まるで、両親がおしゃれをして、子供をシッターさんに預けてディナーを楽しむ、映画の中のワンシーン。

 

対する旦那は、私たちがいなくなるまえからぐずり始めた娘に、完全に尻込みをし、「大丈夫かな。心配だな。」等ここにきて言いだし、「とりあえず30分くらいレストランの予約遅らせてみようか。」と、予定変更まで提案してきた。

 

親が子供からの独立がどうの言ってた人間が。。

 

シッターさんにまで、「ずっと泣くと思いますが、行ってきてください。」と強い口調で言われ、しぶしぶと言った感じで家を出る旦那と、うきうきの私。

 

お気に入りだったスパニッシュタパスのお店FOCは、相も変わらずおいしくて、サービスも抜群だった。

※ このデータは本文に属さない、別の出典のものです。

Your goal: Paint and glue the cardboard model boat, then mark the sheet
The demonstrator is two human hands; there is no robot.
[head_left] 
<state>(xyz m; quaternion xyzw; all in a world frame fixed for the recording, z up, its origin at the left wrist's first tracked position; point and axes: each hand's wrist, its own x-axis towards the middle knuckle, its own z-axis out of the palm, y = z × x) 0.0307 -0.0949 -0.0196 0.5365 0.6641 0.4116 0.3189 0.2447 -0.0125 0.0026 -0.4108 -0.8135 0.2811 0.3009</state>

その後、旦那がおすすめのバーがあると、ディナーの後にむかったシークレットバーも、これまたおしゃれだった。

 

看板がでてないどころか、店に鍵がかかっていて、ピンポン鳴らすからね。

 

ああ、楽しい。

 

カクテルとワインで酔った頭で、私がいなくても夜の街はちゃんと存在しているんだ、とバカのようなことを想った。

 

シンデレラさえもうちょっと長く夜遊びしてたよな、と恨めしく思いながらも、3時間という時間制限つきの夜遊びを、存分すぎるほど楽しんで家路につく。

 

泣いてる我が子を抱きしめてあげなければ、と急に母親ぶって家に入ると、娘は寝ていた。

 

シッターさんによると、最初の1時間はずっと泣いていたけど、泣き疲れてその後眠ったらしい。

 

私がいなくても、娘はちゃんと眠りにつくのだ。涙の跡を残し眠る愛おしい娘をながめながら、夜の街の余韻に浸った。